Linoleic acid is an essential fatty acid that humans must obtain from their diets because their bodies do not produce it. It is an 18 carbon long unsaturated omega-6 fatty acid. Also known as LA, linoleic acid is found in several vegetable oils, including sunflower, safflower, and corn oils. As an unsaturated fatty acid, it is a much healthier dietary component than the saturated fatty acids found in meat or dairy products.
Essential fatty acids are a necessary component of the diet, because humans cannot synthesize them. Humans must obtain linoleic acid from food, despite the tendency to try to avoid anything that contains fat. There are health benefits derived from the consumption of monounsaturated and polyunsaturated fats.
Fats are necessary for the intake and transport of fat-soluble vitamins, such as vitamin D. It is particularly important that children and infants have adequate fats in their diets to ensure proper brain and vision development. There is some evidence that having extra linoleic acid in the diet of babies with cystic fibrosis may help improve their health.
The metabolism of linoleic acid, and its role in health, is somewhat complex. It is a precursor to arachidonic acid, which can be converted to many biologically active molecules. This acid is metabolized to prostaglandins, which are among other molecules known as eicosanoids.
Prostaglandins are chemicals that have a variety of effects in the body. They are present in every cell and are necessary for the proper maintenance of the body. However, there are many types of prostaglandins, and some can also have negative health effects. For example, they can trigger inflammation and cause pain in conditions such as arthritis.

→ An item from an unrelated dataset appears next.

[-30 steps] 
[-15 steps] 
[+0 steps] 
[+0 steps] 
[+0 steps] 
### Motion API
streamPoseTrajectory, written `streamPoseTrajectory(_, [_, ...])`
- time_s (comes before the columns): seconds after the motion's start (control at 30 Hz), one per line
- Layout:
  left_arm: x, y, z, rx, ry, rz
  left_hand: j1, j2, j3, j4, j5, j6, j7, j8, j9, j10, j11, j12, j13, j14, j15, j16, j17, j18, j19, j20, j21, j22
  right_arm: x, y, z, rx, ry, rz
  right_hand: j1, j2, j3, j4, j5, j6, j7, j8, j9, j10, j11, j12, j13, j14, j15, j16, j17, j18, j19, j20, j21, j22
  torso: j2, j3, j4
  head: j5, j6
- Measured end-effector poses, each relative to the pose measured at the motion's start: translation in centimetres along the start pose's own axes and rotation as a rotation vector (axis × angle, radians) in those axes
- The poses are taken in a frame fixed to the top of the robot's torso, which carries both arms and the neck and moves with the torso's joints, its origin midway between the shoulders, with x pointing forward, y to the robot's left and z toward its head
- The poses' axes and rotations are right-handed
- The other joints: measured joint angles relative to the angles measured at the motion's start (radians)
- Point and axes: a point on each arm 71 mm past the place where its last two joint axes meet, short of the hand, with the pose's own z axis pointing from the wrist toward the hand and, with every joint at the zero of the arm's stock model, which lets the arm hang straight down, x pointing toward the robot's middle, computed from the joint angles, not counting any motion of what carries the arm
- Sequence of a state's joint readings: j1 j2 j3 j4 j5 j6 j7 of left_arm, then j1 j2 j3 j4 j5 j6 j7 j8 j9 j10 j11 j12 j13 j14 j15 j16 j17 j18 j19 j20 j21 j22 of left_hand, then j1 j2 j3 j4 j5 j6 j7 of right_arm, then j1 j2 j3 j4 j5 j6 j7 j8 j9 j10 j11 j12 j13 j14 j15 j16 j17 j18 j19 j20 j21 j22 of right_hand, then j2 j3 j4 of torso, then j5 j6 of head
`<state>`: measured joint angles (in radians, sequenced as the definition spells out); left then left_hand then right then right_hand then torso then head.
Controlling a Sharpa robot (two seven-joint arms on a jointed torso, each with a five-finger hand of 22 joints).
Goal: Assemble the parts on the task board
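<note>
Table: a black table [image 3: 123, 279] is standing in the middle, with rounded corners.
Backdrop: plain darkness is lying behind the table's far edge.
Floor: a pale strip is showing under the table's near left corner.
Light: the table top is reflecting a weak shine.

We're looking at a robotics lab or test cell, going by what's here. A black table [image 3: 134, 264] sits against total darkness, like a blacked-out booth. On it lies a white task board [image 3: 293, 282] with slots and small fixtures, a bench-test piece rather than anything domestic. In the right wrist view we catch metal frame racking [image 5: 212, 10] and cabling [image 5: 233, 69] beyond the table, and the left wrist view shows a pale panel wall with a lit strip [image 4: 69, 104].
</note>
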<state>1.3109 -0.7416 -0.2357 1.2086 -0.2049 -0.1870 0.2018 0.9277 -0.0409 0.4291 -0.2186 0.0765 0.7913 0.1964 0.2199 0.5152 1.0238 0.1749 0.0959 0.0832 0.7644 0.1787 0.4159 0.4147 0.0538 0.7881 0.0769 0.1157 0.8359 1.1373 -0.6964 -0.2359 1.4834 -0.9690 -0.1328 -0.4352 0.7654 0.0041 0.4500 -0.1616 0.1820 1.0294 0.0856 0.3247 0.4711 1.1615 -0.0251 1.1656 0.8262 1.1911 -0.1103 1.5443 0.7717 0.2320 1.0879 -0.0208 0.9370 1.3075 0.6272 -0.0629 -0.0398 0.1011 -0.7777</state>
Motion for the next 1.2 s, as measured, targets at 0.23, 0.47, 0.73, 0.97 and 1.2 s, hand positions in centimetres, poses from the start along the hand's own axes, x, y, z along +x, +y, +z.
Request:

Omega-3 fatty acids are polyunsaturated fatty acids and have a different number of double bonds than omega-6 fatty acids, such as linoleic acid. Humans primarily obtain omega-3 fatty acids in their diet from shellfish. For this reason, many Western diets include much lower amounts of omega-3 than omega-6 fatty acids.
Omega-3 fatty acids produce different types of eicosanoids than omega-6 fatty acids. Omega-6 varieties are much more prone to inflammation than those produced from omega-3s. A diet too high in omega-6 fatty acids is believed to have negative health effects, including contributing to inflammatory diseases such as rheumatoid arthritis.
Many studies recommend that people reduce the dietary ratio of omega-6 to omega-3 fatty acids to reduce the chance of disease. However, it is still healthier to eat omega-6 fatty acids than it is to eat saturated and trans fats. The evidence for a link between large amounts of saturated fat and dietary fat and cardiovascular disease is quite strong.